Nested lambda function

Question

I have the following code:

auto get_functor = [&](const bool check) {
    return  [&](const foo& sr)->std::string {
        if(check){
            return "some string";
        }
        return "another string"
    };
};
run(get_functor(true));

The run function signature:

void run(std::function<std::string(const foo&)> func);

I am getting the following error which is not so clear for me:

error C2440: 'return' : cannot convert from 'main::<lambda_6dfbb1b8dd2e41e1b6346f813f9f01b5>::()::<lambda_59843813fe4576d583c9b2877d7a35a7>' to 'std::string (__cdecl *)(const foo &)'

P.S. I am on MSVS 2013

Edit:

if I edit the code by replacing auto with the real type:

std::function<std::string(const foo&)> get_functor1 = [&](const bool check) {
    return  [&](const foo& sr)->std::string {
        if (check) {
            return "some string";
        }
        return "another string";
    };
};
run(get_functor1(true));

I am getting another error:

error C2664: 'std::string std::_Func_class<_Ret,const foo &>::operator
()(const foo &) const' : cannot convert argument 1 from 'bool' to
'const foo &'

Which is totally messed up!

A side note: you should capture by value in the returned lambda: return [=](const foo& sr) .... Since here you are getting a reference that will be outlived.

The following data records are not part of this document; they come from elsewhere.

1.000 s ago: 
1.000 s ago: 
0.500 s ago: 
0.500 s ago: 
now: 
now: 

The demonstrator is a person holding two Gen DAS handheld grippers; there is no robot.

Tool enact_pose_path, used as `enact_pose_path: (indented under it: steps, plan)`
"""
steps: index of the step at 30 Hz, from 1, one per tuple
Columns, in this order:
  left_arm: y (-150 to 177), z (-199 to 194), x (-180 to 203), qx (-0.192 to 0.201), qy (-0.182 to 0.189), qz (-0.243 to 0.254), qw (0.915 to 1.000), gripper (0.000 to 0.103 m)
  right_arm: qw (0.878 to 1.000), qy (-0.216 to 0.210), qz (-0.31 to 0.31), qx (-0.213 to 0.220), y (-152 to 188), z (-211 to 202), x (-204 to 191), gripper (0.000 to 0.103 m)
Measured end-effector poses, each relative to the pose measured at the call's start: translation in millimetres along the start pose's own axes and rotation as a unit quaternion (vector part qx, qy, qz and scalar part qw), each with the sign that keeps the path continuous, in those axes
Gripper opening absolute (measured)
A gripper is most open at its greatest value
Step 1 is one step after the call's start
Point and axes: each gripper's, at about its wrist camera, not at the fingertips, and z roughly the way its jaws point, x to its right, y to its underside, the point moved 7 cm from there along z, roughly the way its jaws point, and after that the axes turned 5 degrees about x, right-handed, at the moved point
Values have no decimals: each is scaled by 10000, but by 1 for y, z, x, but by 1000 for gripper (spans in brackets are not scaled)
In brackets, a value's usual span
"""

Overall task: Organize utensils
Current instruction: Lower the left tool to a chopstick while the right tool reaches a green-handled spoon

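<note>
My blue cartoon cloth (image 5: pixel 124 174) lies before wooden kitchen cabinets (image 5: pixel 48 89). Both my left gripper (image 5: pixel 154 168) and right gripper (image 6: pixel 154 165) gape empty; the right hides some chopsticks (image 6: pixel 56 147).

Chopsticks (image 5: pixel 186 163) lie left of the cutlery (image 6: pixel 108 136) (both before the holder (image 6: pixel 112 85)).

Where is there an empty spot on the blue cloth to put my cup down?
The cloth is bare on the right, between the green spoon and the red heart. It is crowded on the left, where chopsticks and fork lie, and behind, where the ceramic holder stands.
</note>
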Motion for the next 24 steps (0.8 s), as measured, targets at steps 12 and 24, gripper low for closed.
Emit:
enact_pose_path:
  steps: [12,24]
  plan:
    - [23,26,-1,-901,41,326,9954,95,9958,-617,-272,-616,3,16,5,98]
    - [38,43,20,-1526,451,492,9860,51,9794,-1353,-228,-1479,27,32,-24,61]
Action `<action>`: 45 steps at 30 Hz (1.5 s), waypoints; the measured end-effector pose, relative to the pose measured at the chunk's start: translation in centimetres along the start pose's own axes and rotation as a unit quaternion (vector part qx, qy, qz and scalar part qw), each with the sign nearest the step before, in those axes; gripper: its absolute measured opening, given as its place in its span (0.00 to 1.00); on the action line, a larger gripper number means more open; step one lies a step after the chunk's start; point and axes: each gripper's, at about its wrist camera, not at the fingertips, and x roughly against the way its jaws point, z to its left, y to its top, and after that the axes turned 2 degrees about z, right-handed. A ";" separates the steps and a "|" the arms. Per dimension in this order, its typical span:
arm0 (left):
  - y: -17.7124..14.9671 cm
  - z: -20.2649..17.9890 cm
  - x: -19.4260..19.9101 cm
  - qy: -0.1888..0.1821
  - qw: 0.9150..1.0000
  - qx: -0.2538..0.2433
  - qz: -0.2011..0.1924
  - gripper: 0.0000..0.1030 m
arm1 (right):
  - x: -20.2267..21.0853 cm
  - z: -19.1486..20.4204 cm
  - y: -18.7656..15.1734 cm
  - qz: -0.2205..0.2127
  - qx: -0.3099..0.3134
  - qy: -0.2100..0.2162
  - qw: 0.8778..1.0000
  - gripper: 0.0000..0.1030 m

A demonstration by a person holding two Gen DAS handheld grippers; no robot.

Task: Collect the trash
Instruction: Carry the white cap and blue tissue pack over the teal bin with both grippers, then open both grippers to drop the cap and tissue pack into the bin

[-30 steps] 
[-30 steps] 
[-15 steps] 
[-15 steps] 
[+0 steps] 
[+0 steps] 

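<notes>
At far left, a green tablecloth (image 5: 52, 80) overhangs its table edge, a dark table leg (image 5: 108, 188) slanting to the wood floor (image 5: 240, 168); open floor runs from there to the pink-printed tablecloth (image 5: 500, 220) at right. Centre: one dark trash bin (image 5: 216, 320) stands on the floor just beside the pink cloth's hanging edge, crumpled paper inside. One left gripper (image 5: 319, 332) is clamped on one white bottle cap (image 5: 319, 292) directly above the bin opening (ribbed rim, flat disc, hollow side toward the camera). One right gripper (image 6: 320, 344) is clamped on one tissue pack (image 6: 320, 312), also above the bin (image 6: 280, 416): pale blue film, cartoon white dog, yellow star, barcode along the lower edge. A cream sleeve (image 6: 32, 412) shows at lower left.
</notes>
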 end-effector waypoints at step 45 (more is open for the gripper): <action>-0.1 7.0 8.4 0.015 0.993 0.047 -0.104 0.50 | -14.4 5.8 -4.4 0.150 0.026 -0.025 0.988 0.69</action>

Then, what's the full code example that leads to that error? — Rerito
– Rerito, Commented Apr 24, 2017 at 6:49
It appears from the error message that the function expects a raw function pointer, not an std::function object — Rerito
– Rerito, Commented Apr 24, 2017 at 6:51
@Rerito Some of them are non-copyable.. this is another problem to deal with now! — Humam Helfawi
– Humam Helfawi, Commented Apr 24, 2017 at 6:52

Rerito · Accepted Answer · 2017-04-24 07:11:32Z

5

I was able to reproduce the same error on VS 2013 with the following MVCE:

#include <iostream>
#include <functional>
#include <string>

struct foo {};

std::string run(std::function<std::string(foo const&)> f) {
    return f(foo());
}

int main() {

    auto get_functor = [&](bool const check) {
        return [=](foo const&) -> std::string { // Line of the compiler error
            if (check) {
                return "CHECK!";
            }
            else {
                return "NOT CHECK!";
            }
        };
    };

    std::cout << run(std::function<std::string(foo const&)>(get_functor(true)));
    return 0;
}

I then get the error:

Error   1   error C2440: 'return' : cannot convert from 'main::<lambda_1bc0a1ec72ce6dc00f36e05599609bf6>::()::<lambda_4e0981efe0d720bad902313b44329b79>' to 'std::string (__cdecl *)(const foo &)'

The problem lies with MSVC's inability to handle returned lambdas: when you do not specify the return type, it is trying to decay it into a regular function pointer. This fails because your lambda does capture elements!

Moreover, your fix is wrong since std::function<std::string(foo const&)> is not the type of get_functor but rather the type you want to return from it.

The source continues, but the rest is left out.